There are literally hundreds of people in the directory and it changes quite often.

bcolflesh

9:54 pm on Jan 21, 2004 (gmt 0)

WebmasterWorld Senior Member 10+ Year Member



If you are using PHP and have GD installed, it's cake - I take it these are static HTML though - you could try the various javascript text encoders, ex:

hiveware.com/enkoder_form.php

Ransak

9:56 pm on Jan 21, 2004 (gmt 0)



Hi,

Sorry to answer a question with a question, but would using a PHP type [include] work? You could do something like:

<body>
[include directory]
</body>

for the page you want to be indexed, I think spiders or bots will only read that page and won't see the directory itself. When a web browser asks for the page, the [included] part will be added.

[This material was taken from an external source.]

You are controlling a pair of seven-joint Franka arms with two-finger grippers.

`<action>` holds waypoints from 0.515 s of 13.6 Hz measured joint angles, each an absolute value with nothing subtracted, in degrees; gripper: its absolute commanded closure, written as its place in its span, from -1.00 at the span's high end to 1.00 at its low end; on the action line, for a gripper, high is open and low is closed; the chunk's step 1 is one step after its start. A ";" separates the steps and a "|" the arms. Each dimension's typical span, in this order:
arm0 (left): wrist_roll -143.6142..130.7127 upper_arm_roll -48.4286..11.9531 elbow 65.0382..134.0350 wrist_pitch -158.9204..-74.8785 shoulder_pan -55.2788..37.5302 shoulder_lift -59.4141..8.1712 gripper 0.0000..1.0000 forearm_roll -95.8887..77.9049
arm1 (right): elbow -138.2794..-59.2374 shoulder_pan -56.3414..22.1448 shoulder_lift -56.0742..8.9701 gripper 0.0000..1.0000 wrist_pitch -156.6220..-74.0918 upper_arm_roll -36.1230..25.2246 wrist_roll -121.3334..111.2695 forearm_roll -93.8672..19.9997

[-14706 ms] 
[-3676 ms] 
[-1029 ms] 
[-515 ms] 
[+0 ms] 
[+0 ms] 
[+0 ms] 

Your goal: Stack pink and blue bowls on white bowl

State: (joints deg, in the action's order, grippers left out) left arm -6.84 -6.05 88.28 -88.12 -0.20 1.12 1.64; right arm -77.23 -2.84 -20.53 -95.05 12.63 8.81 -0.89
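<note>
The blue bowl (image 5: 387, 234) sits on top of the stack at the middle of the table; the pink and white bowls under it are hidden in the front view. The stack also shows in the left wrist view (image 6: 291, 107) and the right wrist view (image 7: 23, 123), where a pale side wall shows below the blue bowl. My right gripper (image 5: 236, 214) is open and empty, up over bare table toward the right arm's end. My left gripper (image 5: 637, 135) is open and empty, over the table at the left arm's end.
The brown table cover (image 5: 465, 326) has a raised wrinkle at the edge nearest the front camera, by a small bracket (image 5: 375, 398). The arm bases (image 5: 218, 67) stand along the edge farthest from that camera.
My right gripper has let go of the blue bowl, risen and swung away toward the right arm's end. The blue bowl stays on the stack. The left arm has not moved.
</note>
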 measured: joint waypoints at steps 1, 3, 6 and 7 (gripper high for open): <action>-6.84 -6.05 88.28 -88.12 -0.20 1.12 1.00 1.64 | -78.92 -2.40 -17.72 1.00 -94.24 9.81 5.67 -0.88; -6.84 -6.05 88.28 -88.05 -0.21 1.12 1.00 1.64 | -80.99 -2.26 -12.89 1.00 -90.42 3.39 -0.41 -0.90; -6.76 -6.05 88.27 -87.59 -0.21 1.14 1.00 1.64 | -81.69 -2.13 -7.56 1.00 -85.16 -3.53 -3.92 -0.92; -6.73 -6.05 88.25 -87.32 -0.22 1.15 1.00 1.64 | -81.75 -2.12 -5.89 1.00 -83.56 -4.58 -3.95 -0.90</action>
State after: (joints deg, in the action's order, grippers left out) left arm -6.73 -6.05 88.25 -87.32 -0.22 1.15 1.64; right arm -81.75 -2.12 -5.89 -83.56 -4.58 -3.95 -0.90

I'm not 100% sure if this works or not but it came to mind.

Frank Vollono

James in Vancouver

10:01 pm on Jan 21, 2004 (gmt 0)

10+ Year Member



The directory actually is a mysql database and it is served up using php.

So adding the <nosearch /> tags would be trivial. I really want to know if it would work or not.

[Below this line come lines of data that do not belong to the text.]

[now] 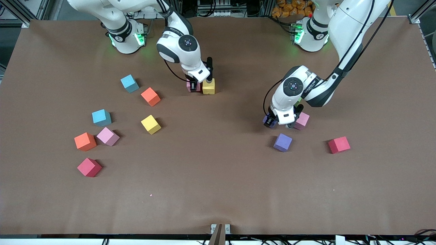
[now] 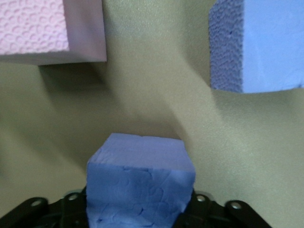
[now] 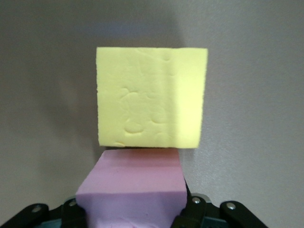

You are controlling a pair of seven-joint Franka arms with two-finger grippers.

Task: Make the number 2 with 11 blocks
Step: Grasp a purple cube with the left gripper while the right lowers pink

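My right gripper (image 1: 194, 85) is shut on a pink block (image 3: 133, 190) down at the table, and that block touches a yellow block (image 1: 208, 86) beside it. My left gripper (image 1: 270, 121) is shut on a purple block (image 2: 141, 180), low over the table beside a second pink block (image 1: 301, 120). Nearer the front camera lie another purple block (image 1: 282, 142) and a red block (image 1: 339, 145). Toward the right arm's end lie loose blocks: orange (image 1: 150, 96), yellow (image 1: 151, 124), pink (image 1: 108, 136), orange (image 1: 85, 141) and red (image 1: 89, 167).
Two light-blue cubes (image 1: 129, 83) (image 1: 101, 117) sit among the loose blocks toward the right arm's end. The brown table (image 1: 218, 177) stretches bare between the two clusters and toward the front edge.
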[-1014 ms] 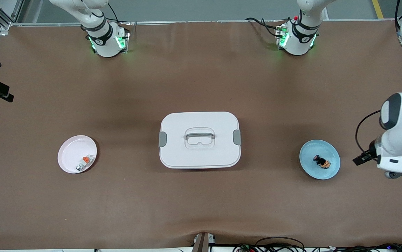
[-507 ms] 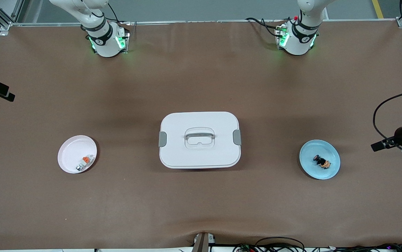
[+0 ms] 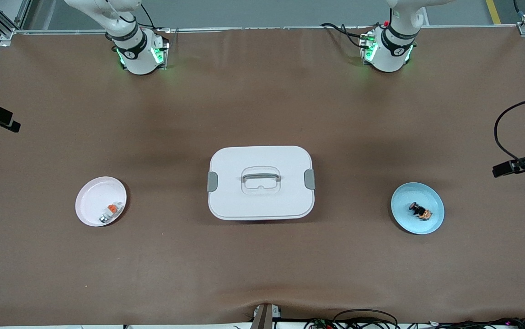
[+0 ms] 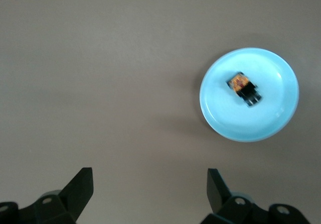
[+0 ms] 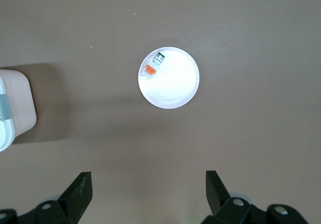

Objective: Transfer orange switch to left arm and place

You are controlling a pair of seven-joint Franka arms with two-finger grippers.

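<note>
Brown table surface [image 3: 262, 114], with the white lidded box [image 3: 260, 183] at its middle. Toward the left arm's end from the box, the orange switch [image 3: 420, 211] lying untouched on the blue plate [image 3: 404, 221]. Toward the right arm's end, a white plate [image 3: 89, 201] holding only a silver piece with orange tab [image 3: 110, 213]. Left gripper [image 4: 149, 185] high over bare table near the blue plate, fingers spread, empty. Right gripper [image 5: 148, 185] over table near the white plate, fingers also spread. Judged: nothing picked, whole transfer left.
</note>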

I'm not sure if I have GD installed or not. I would much prefer to just add the <nosearch /> tag if that would work.

I would think that using GD would impose a more serious load on my server. (These pages are accessed quite frequently)

Ransak,
Search engines definately see the included file when you do an include.

Krapulator

5:11 am on Jan 22, 2004 (gmt 0)

WebmasterWorld Senior Member 10+ Year Member



I doubt this would work. I expect that search engines would simply ignore tags that they do not recognise just like an old browser would.

I would use javascript to write them to the page - this really would not involve a great deal more work than doing what you were suggesting.

Otherwise, why not use robot.txt and robots meta tags to keep the robots away (well the good ones anyway).

James in Vancouver

12:37 am on Jan 29, 2004 (gmt 0)

10+ Year Member



For the information of those who are curious, it appears to work the way I was hoping for google anyways.

I have broken up my own last name where I post it in the footer of the pages of some of the pages on my personal website. If you search for my name you no longer find any of the pages that have this change reflected in the google cache. (some pages that have not been updated in the google cache, and others that I didn't change still come up).

However if I search for the name with a space where the <nosearch /> tag is inserted it will be returned. Using the example above if I search for "John Sm ith" I would get the name. I think this is a pretty effective way of protecting peoples privacy, without making it more difficult for website readers.

It makes sense that google would treat an unknown tag like a whitespace as treating tags like white space is a lot safer than concating the words on either side of the unkown tag.